"""

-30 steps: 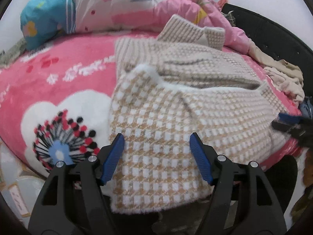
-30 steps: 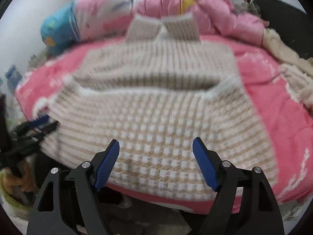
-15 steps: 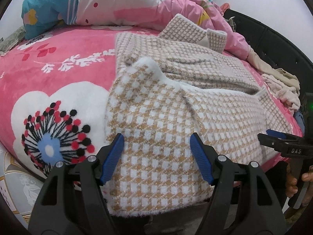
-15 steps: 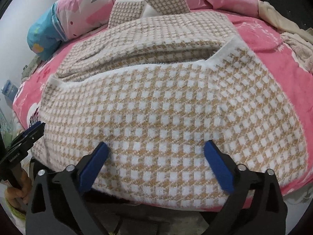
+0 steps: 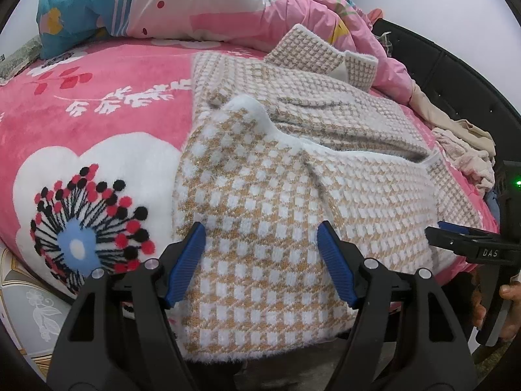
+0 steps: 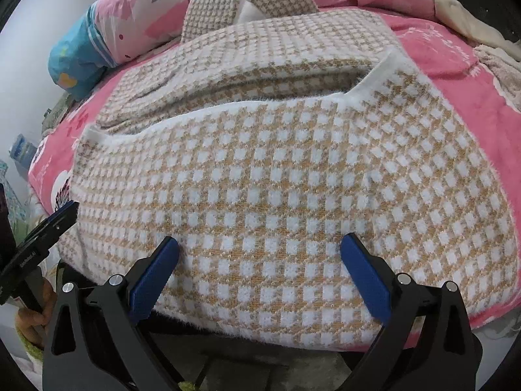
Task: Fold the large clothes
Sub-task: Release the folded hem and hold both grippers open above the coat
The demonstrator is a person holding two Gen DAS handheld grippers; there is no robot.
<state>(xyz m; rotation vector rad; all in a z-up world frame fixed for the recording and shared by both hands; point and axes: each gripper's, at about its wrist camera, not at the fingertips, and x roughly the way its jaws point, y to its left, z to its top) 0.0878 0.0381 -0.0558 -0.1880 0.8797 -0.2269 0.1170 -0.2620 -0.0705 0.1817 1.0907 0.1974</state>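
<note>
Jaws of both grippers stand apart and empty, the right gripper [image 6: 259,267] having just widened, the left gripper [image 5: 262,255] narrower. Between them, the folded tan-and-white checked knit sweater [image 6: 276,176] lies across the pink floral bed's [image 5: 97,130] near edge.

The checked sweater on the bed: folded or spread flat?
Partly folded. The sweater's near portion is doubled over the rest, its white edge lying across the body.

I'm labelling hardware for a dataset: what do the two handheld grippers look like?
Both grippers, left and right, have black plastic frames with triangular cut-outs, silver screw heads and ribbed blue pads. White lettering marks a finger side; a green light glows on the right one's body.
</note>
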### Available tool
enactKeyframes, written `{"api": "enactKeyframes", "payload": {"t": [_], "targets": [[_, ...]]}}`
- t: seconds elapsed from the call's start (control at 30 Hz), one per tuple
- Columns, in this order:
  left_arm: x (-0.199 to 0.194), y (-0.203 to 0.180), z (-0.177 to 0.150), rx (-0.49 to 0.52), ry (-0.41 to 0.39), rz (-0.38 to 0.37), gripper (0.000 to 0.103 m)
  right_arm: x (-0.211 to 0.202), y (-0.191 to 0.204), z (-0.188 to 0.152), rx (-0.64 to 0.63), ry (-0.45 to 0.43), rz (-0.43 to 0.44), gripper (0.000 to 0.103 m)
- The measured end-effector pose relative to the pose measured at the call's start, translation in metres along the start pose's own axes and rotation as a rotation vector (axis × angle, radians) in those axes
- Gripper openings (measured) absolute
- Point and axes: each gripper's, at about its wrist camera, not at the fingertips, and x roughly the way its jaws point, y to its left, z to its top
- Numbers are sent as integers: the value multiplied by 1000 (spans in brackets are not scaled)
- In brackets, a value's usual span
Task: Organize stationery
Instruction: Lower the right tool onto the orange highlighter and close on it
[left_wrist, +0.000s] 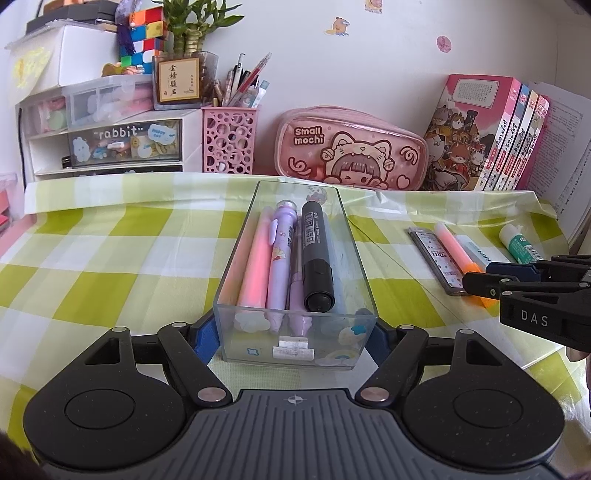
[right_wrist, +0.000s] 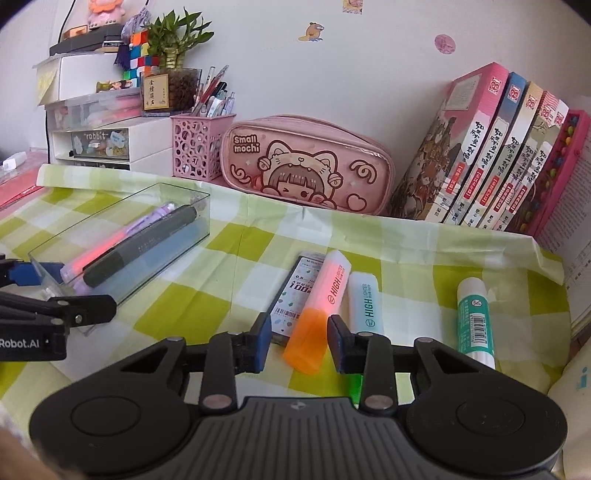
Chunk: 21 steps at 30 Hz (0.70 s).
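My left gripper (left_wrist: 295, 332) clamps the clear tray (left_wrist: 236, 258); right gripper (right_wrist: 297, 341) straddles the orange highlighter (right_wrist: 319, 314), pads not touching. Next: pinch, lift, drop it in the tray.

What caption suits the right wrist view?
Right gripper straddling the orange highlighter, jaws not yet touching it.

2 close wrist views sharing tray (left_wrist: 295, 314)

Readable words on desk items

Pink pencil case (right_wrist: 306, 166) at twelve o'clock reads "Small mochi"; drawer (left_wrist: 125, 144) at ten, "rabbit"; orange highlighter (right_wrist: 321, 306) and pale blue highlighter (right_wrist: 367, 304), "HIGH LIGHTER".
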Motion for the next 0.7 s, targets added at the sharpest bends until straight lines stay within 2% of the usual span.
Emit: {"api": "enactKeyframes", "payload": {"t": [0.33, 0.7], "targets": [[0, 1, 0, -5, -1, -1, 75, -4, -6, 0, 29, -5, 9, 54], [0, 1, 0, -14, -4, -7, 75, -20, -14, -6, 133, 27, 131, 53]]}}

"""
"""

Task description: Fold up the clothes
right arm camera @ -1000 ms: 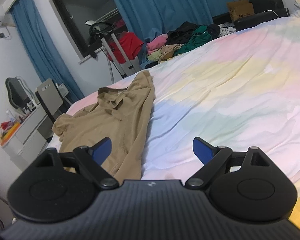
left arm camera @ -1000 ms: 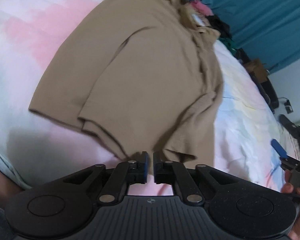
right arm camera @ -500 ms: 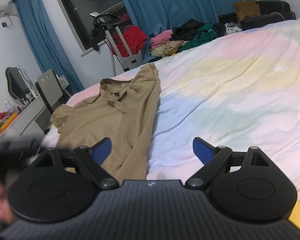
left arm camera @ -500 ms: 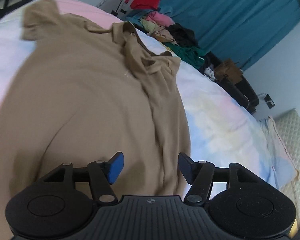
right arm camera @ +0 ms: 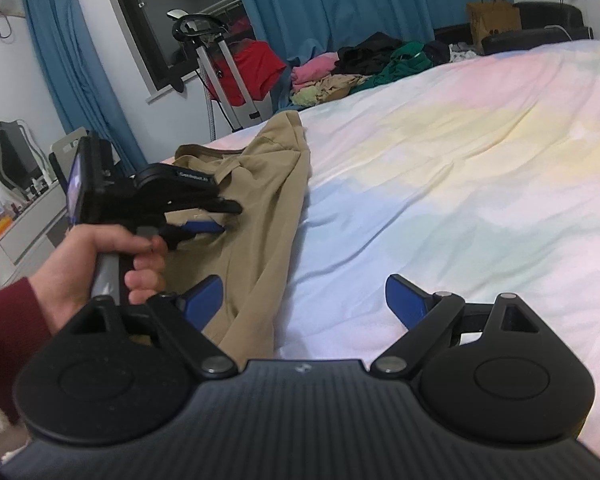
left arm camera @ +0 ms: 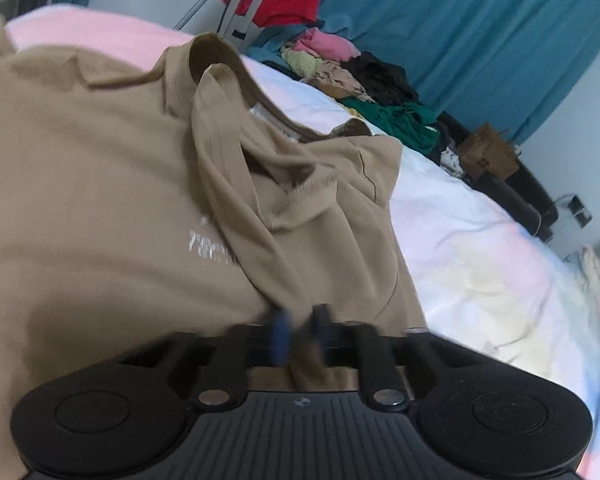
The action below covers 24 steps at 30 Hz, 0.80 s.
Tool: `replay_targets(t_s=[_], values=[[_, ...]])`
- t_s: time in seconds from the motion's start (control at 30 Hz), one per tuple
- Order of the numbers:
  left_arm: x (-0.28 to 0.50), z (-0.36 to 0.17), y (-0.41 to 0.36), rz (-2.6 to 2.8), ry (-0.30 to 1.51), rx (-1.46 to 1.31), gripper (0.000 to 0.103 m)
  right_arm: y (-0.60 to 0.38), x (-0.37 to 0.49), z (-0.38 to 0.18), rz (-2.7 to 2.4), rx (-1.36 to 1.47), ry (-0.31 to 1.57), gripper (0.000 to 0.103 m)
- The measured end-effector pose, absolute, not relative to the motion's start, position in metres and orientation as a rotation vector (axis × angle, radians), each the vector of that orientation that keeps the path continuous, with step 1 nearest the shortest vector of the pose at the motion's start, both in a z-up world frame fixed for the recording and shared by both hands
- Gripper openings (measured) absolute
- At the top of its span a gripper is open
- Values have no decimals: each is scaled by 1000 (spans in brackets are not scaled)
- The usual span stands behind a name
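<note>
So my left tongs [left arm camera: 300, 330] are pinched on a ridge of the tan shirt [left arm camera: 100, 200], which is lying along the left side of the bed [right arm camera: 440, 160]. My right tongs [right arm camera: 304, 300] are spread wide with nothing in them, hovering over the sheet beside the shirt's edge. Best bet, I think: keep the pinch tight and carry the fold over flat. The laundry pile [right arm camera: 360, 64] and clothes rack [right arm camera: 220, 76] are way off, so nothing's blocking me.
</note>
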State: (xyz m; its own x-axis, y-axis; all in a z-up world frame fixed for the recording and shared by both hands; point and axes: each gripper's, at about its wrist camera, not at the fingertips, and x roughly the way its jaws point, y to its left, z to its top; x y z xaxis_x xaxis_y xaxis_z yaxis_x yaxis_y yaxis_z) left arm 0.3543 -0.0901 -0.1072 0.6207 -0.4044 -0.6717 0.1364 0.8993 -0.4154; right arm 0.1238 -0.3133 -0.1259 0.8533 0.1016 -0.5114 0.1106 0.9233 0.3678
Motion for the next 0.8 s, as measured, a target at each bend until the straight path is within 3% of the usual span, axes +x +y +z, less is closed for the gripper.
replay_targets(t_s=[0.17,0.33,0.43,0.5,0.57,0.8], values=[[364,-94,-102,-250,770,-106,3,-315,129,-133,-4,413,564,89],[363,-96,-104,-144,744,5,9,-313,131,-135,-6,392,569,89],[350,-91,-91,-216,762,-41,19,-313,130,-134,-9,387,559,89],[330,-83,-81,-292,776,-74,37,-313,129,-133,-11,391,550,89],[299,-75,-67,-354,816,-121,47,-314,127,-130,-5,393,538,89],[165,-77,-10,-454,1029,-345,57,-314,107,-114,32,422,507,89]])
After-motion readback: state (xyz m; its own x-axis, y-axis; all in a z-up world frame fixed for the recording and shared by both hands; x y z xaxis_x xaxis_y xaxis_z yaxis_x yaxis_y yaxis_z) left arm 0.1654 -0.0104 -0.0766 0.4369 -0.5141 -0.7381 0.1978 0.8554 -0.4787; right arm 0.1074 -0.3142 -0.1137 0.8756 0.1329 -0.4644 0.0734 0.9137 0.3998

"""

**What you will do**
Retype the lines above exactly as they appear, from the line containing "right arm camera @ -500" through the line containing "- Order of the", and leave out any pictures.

**Output for this exercise**
right arm camera @ -500 ms: 
left arm camera @ -500 ms: 
right arm camera @ +0 ms: 
left arm camera @ +0 ms: 
The action below covers 24 steps at 30 Hz, 0.80 s.
Tool: `replay_targets(t_s=[_], values=[[_, ...]])`
- t_s: time in seconds from the motion's start (control at 30 Hz), one per tuple
- Order of the numbers:

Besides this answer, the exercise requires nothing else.